The biggest criticism of the Affordable Care Act (so-called “Obamacare”) – beyond questioning its very existence – is the ability to reduce and manage an industry where large annual cost increases have just become a way of life. Private lobbies literally gutted all those elements of the law, as it was being debated in Congress, which would have provided the kind of competitive factors that really would have pushed medical costs downwards. This included not allowing Americans to buy their pharmaceuticals from approved markets overseas (like Canada) and not establishing any direct programs operated by the government to provide a cheap alternative to existing health insurance. We pay more for pharmaceuticals than anyone else on earth, and our annual per capital healthcare costs are vastly higher than anywhere else.
But what if we could have a system that creates the following efficiencies: “emergency room use has been reduced by 50 percent, hospital admissions by 53 percent, specialty care visits by 65 percent and visits to primary care doctors by 36 percent. These efficiencies, in turn, have clearly saved money. Between 2004 and 2009, [the system’s] annual per-capita spending on hospital services grew by a tiny 7 percent and its spending on primary care, which picked up the slack, by 30 percent, still well below the 40 percent increase posted in a national index issued by the Medical Group Management Association.” New York Times, July 21st.
The “system” currently operates in Alaska and was born of our treaties with Native Americans in the area: “the native-owned Southcentral Foundation in Anchorage, the Alaskans described techniques that could be adopted by almost any health care organization willing to transform its culture. Such a transformation would require upfront financing for training, data processing and the like, but the investment should rapidly pay off in reduced costs.
“The foundation, established in 1982, provides primary outpatient care to Alaska natives and American Indians who had previously been the responsibility of the federal government’s Indian Health Service. It serves 45,000 enrollees in the Anchorage area and 10,000 more scattered in remote villages, most reachable only by air, on an annual budget of $200 million. It also jointly owns and manages (with a consortium of native tribes) a small hospital, and has built a modern campus of outpatient clinics with the help of loans, grants, bonds and retained earnings… About 45 percent of its revenue comes in what amounts to an annual block grant from the Indian Health Service, a source unavailable to most health systems; another 45 percent comes from Medicaid, Medicare and private insurers, and the rest from philanthropy and grants.” NY Times.

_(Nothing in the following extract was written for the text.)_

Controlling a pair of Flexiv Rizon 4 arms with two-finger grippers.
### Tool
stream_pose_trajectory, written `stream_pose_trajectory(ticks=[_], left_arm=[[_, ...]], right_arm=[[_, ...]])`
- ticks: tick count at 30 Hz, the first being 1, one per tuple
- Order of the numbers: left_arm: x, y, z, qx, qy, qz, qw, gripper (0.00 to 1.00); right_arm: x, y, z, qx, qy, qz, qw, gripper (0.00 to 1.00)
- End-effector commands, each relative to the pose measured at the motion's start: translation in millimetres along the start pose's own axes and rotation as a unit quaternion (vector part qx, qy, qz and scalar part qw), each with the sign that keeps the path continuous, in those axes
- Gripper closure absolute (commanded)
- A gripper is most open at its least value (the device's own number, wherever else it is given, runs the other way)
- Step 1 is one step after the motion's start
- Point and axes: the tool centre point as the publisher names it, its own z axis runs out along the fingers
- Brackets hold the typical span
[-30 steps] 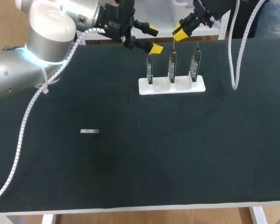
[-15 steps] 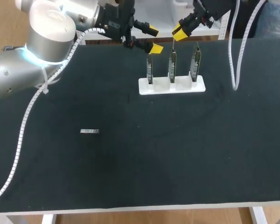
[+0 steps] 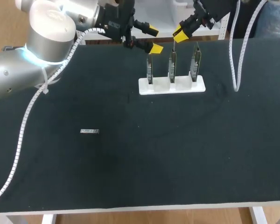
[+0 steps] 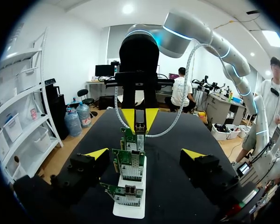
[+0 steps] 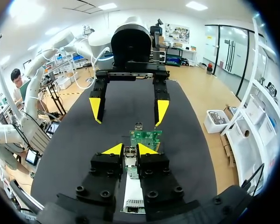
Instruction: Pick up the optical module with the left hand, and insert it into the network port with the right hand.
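The held optical module (image 4: 140, 129), a slim metallic piece, is sitting pinched between the narrowly set yellow tips of the right end effector (image 5: 129, 149), which is closing on it from 2 sides. It is hanging above the middle one of 3 network cards (image 3: 172, 60). I cannot tell whether it is touching that card.

A loose optical module (image 3: 89, 131) is lying flat on the tabletop (image 3: 177, 154), well apart from the cards and from both arms. That is making 2 modules in all.

The 3 cards are standing upright in 1 row on 1 white base (image 3: 200, 86).

The left end effector (image 3: 154, 39) is hovering at the row's left end, just beside the leftmost card. Its fingers are spreading wide and gripping nothing.

The head view alone is showing the loose module. Of the held one it is giving only a thin line under the right yellow tip. The left wrist view is looking along the row and showing the held module clearly between the other arm's fingers. The right wrist view is showing 1 network port (image 5: 139, 126) on the card ahead of its fingers.
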Motion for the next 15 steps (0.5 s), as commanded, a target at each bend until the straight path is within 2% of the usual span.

Think the patients are being short-changed, that they are living with untreatable ailments? Think again. “Patients are virtually guaranteed a doctor’s appointment on the day they request it, and their calls are answered quickly, usually within 30 seconds. The percentage of children receiving high-quality care for asthma has soared from 35 percent to 85 percent, the percentage of infants receiving needed immunizations by age 2 has risen above 90 percent, the percentage of diabetics with blood sugar under control ranks in the top 10 percentile of a standard national benchmark, and customer and employee satisfaction rates top 90 percent.” NY Times.
Okay, it is a small system, and it would have to be scale to operate on a national level, but what is happening at national level –with escalating healthcare costs and profits – is no longer sustainable. One medical catastrophe and an ensuing bankruptcy is a lesson way too many Americans are still experiencing. What are the reference points that might work on a bigger scale? According to the NY Times:
Assigning small teams — consisting of a doctor, a nurse, and various medical, behavioral and administrative assistants — to be responsible for groups of 1,400 or so patients…
Integrating a wide range of data to measure medical and financial performance...
Focusing on the needs and convenience of the patients rather than of the institution or the providers...
Building trust and long-term relationships between the patients and providers.
Changing from a reactive system in which a sick patient seeks medical care to a proactive system that reaches out to patients through special events, written and broadcast communications, and telephone calls to keep them healthy or at least out of the hospital and clinics.
There’s a lot more, but the patients in this system are happy with the results, the costs are way down, and the coverage is operating exceptionally well. We need to look at successful medical problems and take the best of what they can teach us.
I’m Peter Dekom, and as I see solutions to our biggest problems, I am forced to remember that we have, and are likely to have for the foreseeable future, a stalemated, sloganeering-instead-of-solving, do-nothing Congress.